Interrogée par les sénateurs sur la perspective d’une deuxième vague, la Dr Andrea Ammon constate une augmentation des cas « depuis 6 ou 7 semaines » dans la plupart des pays du continent. « Ce sont surtout des jeunes qui sont contaminés. Mais, dans quelques pays, des personnes plus âgées sont tout de même touchées », indique-t-elle, espérant que les États « réagissent plus tôt » avec des mesures « régionalisées ».

« Je pense qu’il y aura ces hauts et ces bas jusqu’à ce qu’il y ait un vaccin », a-t-elle poursuivi, estimant que seulement 5 à 10 % de la population européenne était immunisée et que les mesures devaient « être maintenues ».

À propos des hôpitaux, « des maillons essentiels », la directrice de l’ECDC a jugé important d’avoir la capacité d’augmenter rapidement le nombre de lits et de professionnels de santé disponibles : « Certains pays ont libéré des lits en reportant les opérations non essentielles ou en montant des hôpitaux de campagne.

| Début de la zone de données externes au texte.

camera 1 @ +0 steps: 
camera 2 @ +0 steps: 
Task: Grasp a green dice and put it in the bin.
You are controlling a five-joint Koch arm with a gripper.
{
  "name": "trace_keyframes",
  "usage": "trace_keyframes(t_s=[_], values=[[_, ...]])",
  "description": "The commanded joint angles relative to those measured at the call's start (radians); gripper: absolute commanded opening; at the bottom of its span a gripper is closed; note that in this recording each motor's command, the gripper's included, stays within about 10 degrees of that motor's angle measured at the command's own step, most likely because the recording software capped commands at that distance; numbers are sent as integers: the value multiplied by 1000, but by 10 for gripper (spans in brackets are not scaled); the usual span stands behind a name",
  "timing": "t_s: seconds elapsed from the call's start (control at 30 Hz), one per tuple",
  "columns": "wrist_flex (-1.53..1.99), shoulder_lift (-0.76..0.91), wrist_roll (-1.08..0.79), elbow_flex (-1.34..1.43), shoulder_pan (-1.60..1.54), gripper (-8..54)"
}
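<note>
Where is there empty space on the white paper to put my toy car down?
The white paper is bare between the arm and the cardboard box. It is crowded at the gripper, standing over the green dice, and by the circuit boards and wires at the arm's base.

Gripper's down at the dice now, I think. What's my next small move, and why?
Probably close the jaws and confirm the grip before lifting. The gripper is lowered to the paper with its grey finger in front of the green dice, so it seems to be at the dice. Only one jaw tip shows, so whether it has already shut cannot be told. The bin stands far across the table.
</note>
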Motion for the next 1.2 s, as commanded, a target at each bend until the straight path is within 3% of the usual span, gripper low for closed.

Il faut être prêt à le refaire dans les mois qui viennent », a-t-elle averti.

À l’avenir, la directrice de l’ECDC en appelle à une plus grande cohésion au sein de l’UE. « J’appelle de mes vœux un mandat plus fort », a-t-elle insisté, plaidant pour un plan européen « qui soit lié aux programmes des États membres pour plus de cohérence et de cohésion ». Une première étape a été franchie en juillet, selon elle, avec la signature d’un accord pour le développement de solutions numériques destinées à harmoniser la transmission d’informations.